Table of Contents

Validation of Control & Planning

 Masters (2nd level) classification icon

[momala]

Principles and Scope

Planning and control are where intent becomes motion. A planning stack selects a feasible, safety-aware trajectory under evolving constraints; the control stack turns that trajectory into actuation while respecting vehicle dynamics and delays. Validating these layers is therefore about much more than unit tests: it is about demonstrating, with evidence, that the combined decision–execution loop behaves safely and predictably across the intended operational design domain (ODD). In practice, this requires two complementary ideas. First, a digital twin of the vehicle and environment that is accurate enough to make simulation a meaningful predictor of real behavior. Second, a design-of-experiments (DOE)–driven scenario program that stresses the decision and control logic where it matters most, and converts outcomes into monitorable, quantitative metrics. Your V&V suite frames both: scenario descriptions feed a co-running simulator with the under-test algorithms, the digital twin (vehicle and environment) is loaded as an external asset, and the outcome is a structured validation report rather than anecdotal test logs.

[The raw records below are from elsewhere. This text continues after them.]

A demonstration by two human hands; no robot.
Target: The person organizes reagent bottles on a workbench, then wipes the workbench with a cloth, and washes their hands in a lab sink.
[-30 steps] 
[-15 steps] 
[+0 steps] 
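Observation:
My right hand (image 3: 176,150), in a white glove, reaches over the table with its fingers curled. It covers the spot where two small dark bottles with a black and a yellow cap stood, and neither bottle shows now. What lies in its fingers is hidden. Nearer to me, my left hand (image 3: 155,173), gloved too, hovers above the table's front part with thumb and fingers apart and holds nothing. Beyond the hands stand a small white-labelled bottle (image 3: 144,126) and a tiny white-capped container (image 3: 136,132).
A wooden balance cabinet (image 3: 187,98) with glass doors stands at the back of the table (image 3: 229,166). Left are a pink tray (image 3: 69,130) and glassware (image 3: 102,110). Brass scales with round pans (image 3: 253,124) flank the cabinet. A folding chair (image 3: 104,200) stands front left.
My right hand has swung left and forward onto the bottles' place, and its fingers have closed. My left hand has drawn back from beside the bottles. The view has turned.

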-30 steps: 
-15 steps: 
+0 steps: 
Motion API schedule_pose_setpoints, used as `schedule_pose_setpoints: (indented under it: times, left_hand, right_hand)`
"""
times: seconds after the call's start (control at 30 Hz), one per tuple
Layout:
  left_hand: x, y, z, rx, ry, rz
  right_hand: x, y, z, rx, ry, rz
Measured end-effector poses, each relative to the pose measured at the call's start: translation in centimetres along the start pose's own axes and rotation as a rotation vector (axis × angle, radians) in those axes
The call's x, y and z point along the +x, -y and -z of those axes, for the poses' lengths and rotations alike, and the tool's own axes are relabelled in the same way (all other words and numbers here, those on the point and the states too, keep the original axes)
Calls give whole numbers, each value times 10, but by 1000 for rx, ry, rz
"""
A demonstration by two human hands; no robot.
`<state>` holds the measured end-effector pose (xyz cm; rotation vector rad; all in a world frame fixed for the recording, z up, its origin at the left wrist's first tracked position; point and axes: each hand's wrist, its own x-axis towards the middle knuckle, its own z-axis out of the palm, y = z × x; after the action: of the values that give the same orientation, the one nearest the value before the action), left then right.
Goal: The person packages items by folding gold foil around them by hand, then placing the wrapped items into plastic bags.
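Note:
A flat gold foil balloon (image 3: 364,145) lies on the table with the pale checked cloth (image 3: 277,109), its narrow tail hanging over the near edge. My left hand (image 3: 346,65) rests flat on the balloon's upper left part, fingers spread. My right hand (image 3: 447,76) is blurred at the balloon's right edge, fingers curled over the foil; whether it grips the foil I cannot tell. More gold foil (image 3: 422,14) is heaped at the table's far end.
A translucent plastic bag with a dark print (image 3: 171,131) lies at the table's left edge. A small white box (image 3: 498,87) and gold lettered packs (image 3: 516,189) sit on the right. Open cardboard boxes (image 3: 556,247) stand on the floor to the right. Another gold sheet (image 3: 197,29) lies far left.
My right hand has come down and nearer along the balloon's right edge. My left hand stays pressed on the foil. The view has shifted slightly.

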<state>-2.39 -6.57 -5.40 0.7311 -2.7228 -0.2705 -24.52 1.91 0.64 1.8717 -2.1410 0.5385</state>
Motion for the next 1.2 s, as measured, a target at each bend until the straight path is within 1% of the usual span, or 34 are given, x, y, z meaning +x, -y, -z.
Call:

Planning/control V&V must also navigate the mix of deterministic dynamics and stochastic perception/prediction. At the component level, your framework treats detection, control, localization, mission planning, and low-level control as distinct abstractions, yet evaluates them in the context of Newtonian physics—explicitly trading fidelity for performance depending on the test intent. This modularity enables validating local properties (e.g., trajectory tracking) while still measuring system-level safety effects (e.g., minimum distance to collision).

A final principle is lifecycle realism. A digital twin is not just a CAD model; it is a live feedback loop receiving data from the physical system and its environment, so the simulator remains predictive as the product evolves. The same infrastructure that generates scenarios can replay field logs, inject updated vehicle parameters, and reflect map changes, enabling continuous V&V of planning and control post-deployment.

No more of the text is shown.